*** GIVEN INFORMATION Section Begins ***
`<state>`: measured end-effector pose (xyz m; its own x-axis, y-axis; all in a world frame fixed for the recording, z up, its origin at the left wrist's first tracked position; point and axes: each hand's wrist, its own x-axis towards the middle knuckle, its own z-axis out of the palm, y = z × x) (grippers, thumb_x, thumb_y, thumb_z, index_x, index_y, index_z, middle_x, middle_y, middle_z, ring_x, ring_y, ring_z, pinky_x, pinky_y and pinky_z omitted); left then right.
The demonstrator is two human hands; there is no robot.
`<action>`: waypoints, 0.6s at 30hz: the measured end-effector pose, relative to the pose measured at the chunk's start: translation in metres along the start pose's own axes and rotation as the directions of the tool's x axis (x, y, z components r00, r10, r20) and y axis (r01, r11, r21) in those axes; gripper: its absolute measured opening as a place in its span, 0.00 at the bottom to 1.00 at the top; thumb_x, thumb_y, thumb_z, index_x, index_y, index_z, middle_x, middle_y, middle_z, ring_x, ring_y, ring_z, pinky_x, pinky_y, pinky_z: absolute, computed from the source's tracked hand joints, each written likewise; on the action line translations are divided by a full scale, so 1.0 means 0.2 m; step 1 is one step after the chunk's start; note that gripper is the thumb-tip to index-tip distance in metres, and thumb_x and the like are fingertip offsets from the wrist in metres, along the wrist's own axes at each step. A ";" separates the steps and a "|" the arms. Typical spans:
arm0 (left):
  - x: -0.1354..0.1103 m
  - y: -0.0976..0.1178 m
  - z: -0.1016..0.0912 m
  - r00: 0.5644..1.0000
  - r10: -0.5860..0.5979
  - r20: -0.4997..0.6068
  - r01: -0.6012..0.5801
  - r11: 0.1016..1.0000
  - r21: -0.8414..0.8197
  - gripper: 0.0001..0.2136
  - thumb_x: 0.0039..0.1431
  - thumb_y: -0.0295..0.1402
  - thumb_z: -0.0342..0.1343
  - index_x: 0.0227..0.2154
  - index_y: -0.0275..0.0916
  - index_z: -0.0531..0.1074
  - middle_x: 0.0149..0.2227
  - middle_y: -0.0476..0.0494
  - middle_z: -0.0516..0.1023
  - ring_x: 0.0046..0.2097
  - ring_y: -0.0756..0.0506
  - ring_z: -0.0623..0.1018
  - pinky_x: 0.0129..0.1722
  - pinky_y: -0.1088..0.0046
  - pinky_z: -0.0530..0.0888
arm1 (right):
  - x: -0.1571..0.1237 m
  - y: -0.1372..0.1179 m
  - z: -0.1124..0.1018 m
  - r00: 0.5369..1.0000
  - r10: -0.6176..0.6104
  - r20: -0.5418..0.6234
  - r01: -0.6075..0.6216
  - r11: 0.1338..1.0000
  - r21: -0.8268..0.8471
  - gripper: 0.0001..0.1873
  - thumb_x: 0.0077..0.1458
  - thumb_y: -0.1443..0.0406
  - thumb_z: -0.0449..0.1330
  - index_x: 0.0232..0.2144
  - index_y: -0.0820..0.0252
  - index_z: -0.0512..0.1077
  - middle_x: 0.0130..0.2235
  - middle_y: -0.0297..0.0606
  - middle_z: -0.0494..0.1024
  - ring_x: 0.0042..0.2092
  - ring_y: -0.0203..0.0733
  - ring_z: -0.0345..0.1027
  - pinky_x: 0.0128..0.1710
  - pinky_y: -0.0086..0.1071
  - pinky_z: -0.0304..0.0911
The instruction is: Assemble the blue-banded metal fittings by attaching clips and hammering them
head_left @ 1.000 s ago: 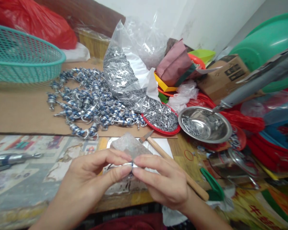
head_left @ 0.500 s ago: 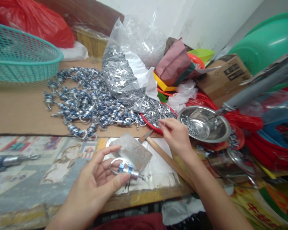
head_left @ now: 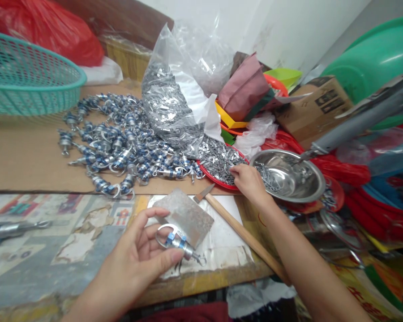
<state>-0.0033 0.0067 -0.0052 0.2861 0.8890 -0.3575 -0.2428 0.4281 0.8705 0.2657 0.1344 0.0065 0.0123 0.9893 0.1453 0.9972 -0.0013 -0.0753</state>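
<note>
L hand [head_left: 127,259]: grip clamped on blue/silver metal fitting [head_left: 179,243], btwn thumb & fingers, palm side visible. Fitting tilted, crescent-shaped silver part at upper L end, sm. loop at lower R end. Pos.: held over front of surface [head_left: 30,264], in view overlapping lower edge of grey metal plate [head_left: 188,214]; any contact w/ plate can't be told.

R hand [head_left: 250,181]: reached out to red tray [head_left: 221,184], fingertips at R side of the sm. flat metal clips [head_left: 218,156] heaped in it. Grip: can't tell if together or apart, nor if a clip is btwn fingertips (too sm., partly hidden by hand).

Nearby: plate lies on white sheet [head_left: 228,259], front-centre. Wood-handled tool [head_left: 245,237] lies diag. just R of plate, dark head end twd tray, handle running down to R forearm. Steel bowl [head_left: 298,190] beside tray, R side, w/ thin metal pcs inside & grey rod [head_left: 356,125] slanting in over its rim.

Behind: lg. pile of sim. blue/silver fittings [head_left: 121,138] on cardboard sheet [head_left: 20,165], L of tray. Clear bag [head_left: 168,103] full of clips stands btwn pile & tray. Turquoise basket [head_left: 36,94] far L. Another blue/silver tool-like pc. [head_left: 10,231] at L edge, well apart from L hand.
</note>
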 end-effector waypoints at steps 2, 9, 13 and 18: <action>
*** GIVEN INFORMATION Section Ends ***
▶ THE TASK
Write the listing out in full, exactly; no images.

▶ ANSWER TO THIS PROBLEM
`<state>`: measured end-effector pose (xyz m; its own x-axis, y-axis; all in a world frame fixed for the recording, z up, its origin at the left wrist's first tracked position; point and axes: each hand's wrist, its own x-axis towards the middle knuckle, its own z-axis out of the palm, y = z × x) (grippers, thumb_x, thumb_y, thumb_z, index_x, index_y, index_z, middle_x, middle_y, middle_z, ring_x, ring_y, ring_z, pinky_x, pinky_y and pinky_z omitted); left then right.
The demonstrator is two human hands; there is no robot.
`<action>`: waypoints, 0.6s at 30hz: the measured end-effector pose, relative to the pose measured at the chunk's start: translation in metres along the start pose's own axes and rotation as the directions of the tool's x axis (x, y, z components r00, r10, r20) and y axis (r01, r11, r21) in those axes; gripper: its absolute measured opening as a place in its span, 0.00 at the bottom to 1.00 at the top; thumb_x, thumb_y, thumb_z, index_x, index_y, index_z, middle_x, middle_y, middle_z, ring_x, ring_y, ring_z, pinky_x, pinky_y, pinky_z: absolute, computed from the source's tracked hand joints, each written likewise; on the action line translations are divided by a full scale, so 1.0 means 0.2 m; step 1 is one step after the chunk's start; note that gripper is the thumb-tip to index-tip distance in metres, and thumb_x and the like are fingertip offsets from the wrist in metres, along the wrist's own axes at each step. A ";" separates the steps and a "|" the arms. Typical spans:
arm0 (left):
  - x: -0.1354..0.1103 m
  - y: -0.0976..0.1178 m
  - z: -0.1016..0.0912 m
  - r00: 0.5644..1.0000
  - r10: -0.5860..0.5979
  - r20: -0.4997..0.6068
  - r01: -0.6012..0.5801
  - r11: 0.1016..1.0000
  - r21: -0.8414..0.8197
  - gripper: 0.0001..0.2136
  - thumb_x: 0.0039..0.1431
  - thumb_y: -0.0295..0.1402
  - thumb_z: -0.0342..0.1343
  - index_x: 0.0227..0.2154
  - index_y: -0.0275..0.0916
  - index_z: -0.0531..0.1074
  - middle_x: 0.0149..0.2227
  - middle_y: -0.0476..0.0494
  - middle_z: -0.0516..0.1023
  - ring_x: 0.0046..0.2097
  - ring_y: -0.0756..0.0506
  - ring_z: -0.0623..0.1018
  - pinky_x: 0.0129..0.1722
  - pinky_y: -0.1088..0.0046
  - pinky_z: -0.0530..0.0888
arm1 (right):
  - x: -0.1571..0.1237 m
  - y: -0.1372..0.1179 m
  - z: -0.1124..0.1018 m
  - r00: 0.5369..1.0000
  - r10: -0.6176..0.6104
  - r20: -0.5418..0.6234
  - r01: -0.6075..0.6216
  - r11: 0.1338..1.0000
  - r21: -0.8268..0.8471
  - gripper: 0.0001..0.1873
  - thumb_x: 0.0077..0.1458
  - thumb_y: -0.1443..0.0406
  - thumb_z: -0.0449..0.1330
  - index_x: 0.0232..0.2144
  - index_y: -0.0820..0.0252
  - index_z: -0.0512..0.1077
  - middle_x: 0.0130..0.2235
  - middle_y: -0.0297..0.0606
  - middle_z: -0.0494..0.1024
  - ring_x: 0.0042..0.2092
  - ring_y: -0.0203..0.0733
  - ring_z: -0.0345..0.1027
  - pinky_x: 0.0128..0.1710
  - pinky_y: -0.0086..0.1071
  - pinky_z: -0.0304..0.0911
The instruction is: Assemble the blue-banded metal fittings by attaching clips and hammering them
head_left @ 1.000 s ago: 
head_left @ 0.500 s ago: 
head_left @ now: 
<state>-0.0033 0.0067 -0.0052 0.2861 0.8890 -0.3575 -0.2428 0.4281 0.8705 0.2657 0.1344 0.0065 0.0123 0.9893 0.1453 0.9972 -0.0013 -0.0753</state>
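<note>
L hand [head_left: 127,259]: grip clamped on blue/silver metal fitting [head_left: 179,243], btwn thumb & fingers, palm side visible. Fitting tilted, crescent-shaped silver part at upper L end, sm. loop at lower R end. Pos.: held over front of surface [head_left: 30,264], in view overlapping lower edge of grey metal plate [head_left: 188,214]; any contact w/ plate can't be told.

R hand [head_left: 250,181]: reached out to red tray [head_left: 221,184], fingertips at R side of the sm. flat metal clips [head_left: 218,156] heaped in it. Grip: can't tell if together or apart, nor if a clip is btwn fingertips (too sm., partly hidden by hand).

Nearby: plate lies on white sheet [head_left: 228,259], front-centre. Wood-handled tool [head_left: 245,237] lies diag. just R of plate, dark head end twd tray, handle running down to R forearm. Steel bowl [head_left: 298,190] beside tray, R side, w/ thin metal pcs inside & grey rod [head_left: 356,125] slanting in over its rim.

Behind: lg. pile of sim. blue/silver fittings [head_left: 121,138] on cardboard sheet [head_left: 20,165], L of tray. Clear bag [head_left: 168,103] full of clips stands btwn pile & tray. Turquoise basket [head_left: 36,94] far L. Another blue/silver tool-like pc. [head_left: 10,231] at L edge, well apart from L hand.
</note>
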 end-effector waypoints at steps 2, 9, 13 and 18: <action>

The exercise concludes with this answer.